Locate the line bearing "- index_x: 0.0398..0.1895" in the material below, then reproduce it and each following line up to and including the line bearing "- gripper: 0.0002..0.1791".

================================

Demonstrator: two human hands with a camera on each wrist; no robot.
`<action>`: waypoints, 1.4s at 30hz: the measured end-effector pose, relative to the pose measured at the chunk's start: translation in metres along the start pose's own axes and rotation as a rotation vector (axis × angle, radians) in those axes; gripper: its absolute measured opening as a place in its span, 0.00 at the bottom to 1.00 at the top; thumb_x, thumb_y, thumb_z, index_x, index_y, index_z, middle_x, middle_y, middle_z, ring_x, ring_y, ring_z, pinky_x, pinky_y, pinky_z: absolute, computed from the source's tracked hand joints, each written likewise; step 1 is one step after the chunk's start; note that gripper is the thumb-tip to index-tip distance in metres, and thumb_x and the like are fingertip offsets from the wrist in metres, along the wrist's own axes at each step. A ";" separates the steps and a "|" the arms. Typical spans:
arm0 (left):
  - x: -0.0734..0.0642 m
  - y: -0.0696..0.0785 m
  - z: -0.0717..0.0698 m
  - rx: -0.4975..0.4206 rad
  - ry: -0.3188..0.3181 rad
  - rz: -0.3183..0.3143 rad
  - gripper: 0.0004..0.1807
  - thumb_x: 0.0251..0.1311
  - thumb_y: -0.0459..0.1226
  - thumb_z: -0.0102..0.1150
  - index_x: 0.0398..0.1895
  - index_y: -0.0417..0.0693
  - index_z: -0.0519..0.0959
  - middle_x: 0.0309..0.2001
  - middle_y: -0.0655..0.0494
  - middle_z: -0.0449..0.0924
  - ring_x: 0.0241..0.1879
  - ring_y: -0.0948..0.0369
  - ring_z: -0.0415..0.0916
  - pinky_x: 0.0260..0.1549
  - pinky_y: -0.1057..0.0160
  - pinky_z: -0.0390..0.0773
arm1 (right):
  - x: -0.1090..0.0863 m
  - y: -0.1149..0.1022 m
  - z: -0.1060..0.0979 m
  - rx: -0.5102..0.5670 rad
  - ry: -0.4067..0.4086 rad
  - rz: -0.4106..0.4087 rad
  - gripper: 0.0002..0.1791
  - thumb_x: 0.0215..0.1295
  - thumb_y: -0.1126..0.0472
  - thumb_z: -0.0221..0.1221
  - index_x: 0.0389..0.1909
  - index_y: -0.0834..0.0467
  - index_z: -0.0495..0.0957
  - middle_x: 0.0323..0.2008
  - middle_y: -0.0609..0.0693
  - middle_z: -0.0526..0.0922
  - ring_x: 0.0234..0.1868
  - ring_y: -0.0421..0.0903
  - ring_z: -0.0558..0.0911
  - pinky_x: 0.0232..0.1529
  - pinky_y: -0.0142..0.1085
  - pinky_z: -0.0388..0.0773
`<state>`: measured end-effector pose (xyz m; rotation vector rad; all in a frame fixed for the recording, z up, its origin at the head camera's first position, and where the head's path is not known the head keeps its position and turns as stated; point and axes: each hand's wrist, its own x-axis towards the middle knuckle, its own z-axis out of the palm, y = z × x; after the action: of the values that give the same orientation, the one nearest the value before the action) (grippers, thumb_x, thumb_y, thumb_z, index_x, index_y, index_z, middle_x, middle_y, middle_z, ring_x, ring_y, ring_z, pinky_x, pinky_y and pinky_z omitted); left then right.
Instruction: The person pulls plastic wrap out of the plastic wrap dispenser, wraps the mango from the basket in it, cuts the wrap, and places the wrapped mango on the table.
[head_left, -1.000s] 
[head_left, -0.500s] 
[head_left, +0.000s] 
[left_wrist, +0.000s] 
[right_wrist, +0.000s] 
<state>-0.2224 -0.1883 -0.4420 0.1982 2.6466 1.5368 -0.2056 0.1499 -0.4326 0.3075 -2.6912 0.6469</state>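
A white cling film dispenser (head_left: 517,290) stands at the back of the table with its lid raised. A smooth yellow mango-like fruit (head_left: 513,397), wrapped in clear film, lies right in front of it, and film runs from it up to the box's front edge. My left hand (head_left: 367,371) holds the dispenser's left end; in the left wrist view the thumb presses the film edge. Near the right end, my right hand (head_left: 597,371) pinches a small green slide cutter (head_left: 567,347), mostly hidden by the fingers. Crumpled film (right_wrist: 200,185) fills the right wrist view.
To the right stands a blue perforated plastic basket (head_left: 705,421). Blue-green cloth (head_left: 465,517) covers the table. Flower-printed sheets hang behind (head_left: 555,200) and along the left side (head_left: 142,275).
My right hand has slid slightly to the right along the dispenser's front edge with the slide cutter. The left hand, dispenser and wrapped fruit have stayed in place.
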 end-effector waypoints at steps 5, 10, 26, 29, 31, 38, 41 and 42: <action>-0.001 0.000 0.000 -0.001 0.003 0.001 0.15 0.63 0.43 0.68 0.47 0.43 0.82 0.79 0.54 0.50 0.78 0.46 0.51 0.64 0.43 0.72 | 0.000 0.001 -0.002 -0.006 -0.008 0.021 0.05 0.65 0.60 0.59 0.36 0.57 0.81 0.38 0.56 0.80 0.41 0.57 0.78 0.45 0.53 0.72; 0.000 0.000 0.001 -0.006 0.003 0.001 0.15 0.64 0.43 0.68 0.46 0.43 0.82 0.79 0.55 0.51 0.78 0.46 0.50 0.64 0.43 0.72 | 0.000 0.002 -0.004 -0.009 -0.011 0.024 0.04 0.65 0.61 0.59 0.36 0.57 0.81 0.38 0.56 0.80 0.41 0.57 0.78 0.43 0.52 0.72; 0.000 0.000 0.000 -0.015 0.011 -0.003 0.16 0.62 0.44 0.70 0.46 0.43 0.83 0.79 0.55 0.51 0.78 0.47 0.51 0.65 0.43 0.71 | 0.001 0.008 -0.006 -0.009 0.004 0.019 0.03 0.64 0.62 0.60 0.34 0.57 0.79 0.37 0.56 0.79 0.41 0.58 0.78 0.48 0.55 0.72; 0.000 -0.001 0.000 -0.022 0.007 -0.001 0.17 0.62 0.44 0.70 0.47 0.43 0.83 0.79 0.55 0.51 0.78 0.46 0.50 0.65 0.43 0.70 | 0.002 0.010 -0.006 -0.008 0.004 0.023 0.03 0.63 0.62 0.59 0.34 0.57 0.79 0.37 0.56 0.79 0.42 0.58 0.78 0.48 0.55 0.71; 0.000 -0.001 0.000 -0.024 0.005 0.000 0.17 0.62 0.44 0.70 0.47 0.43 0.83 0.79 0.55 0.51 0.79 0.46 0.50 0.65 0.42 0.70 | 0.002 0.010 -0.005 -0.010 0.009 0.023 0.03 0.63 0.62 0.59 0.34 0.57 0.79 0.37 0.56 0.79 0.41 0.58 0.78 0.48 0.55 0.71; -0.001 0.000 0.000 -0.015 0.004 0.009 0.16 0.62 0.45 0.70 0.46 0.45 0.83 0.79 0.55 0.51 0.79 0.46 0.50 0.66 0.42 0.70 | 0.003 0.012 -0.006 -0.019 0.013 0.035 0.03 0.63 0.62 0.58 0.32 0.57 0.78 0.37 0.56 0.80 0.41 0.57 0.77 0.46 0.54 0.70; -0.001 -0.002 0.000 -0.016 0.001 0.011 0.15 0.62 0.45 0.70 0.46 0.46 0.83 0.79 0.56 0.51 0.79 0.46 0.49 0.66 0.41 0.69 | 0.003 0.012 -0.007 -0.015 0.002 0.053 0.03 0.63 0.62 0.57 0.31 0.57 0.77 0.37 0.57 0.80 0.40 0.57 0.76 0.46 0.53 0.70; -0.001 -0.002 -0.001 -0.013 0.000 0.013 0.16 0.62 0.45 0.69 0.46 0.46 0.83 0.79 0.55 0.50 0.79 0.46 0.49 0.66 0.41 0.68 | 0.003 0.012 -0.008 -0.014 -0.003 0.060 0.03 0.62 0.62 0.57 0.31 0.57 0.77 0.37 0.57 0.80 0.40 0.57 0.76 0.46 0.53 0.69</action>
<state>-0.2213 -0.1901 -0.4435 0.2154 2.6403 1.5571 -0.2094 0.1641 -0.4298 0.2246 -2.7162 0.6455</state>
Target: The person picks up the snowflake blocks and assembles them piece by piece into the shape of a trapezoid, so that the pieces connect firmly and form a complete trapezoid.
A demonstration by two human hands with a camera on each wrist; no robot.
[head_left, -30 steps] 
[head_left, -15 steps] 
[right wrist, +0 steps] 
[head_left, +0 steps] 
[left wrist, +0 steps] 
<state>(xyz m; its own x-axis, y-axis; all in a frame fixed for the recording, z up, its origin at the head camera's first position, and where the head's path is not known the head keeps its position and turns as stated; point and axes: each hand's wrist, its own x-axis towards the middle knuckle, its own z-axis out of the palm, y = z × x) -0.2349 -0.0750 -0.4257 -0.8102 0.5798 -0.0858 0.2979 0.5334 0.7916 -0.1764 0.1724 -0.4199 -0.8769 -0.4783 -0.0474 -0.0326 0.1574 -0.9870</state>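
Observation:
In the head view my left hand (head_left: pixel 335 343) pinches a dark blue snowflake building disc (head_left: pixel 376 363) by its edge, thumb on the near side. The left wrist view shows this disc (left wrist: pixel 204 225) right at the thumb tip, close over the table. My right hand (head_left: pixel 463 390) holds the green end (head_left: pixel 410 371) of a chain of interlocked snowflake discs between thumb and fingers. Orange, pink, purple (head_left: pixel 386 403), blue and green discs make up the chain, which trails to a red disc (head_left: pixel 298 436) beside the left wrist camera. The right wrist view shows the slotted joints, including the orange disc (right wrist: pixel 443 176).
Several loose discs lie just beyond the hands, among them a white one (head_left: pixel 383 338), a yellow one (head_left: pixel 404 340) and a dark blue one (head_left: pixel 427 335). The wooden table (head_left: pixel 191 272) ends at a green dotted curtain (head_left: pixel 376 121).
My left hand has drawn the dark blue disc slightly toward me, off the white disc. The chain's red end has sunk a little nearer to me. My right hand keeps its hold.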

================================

• _Response to this exercise_
  - index_x: 0.0398..0.1895
  - index_y: -0.0417..0.0693
  - index_z: -0.0519..0.0959
  - middle_x: 0.0309..0.2001
  - middle_y: -0.0655..0.0494
  - middle_z: -0.0449..0.0924
  - ring_x: 0.0241..0.1879
  - ring_y: -0.0948..0.0369
  - ring_z: -0.0415..0.0916
  - pinky_x: 0.0260..0.1549
  - pinky_y: -0.1057..0.0160
  - pinky_z: -0.0390..0.0773
arm1 (right):
  - x: -0.1090..0.0863 m
  - y: -0.1149..0.1022 m
  - z: -0.1060..0.0979 m
  - rx: -0.5102..0.5670 rad
  - ry: -0.4067..0.4086 rad
  - rz: -0.4106..0.4087 rad
  - gripper: 0.0002..0.1791

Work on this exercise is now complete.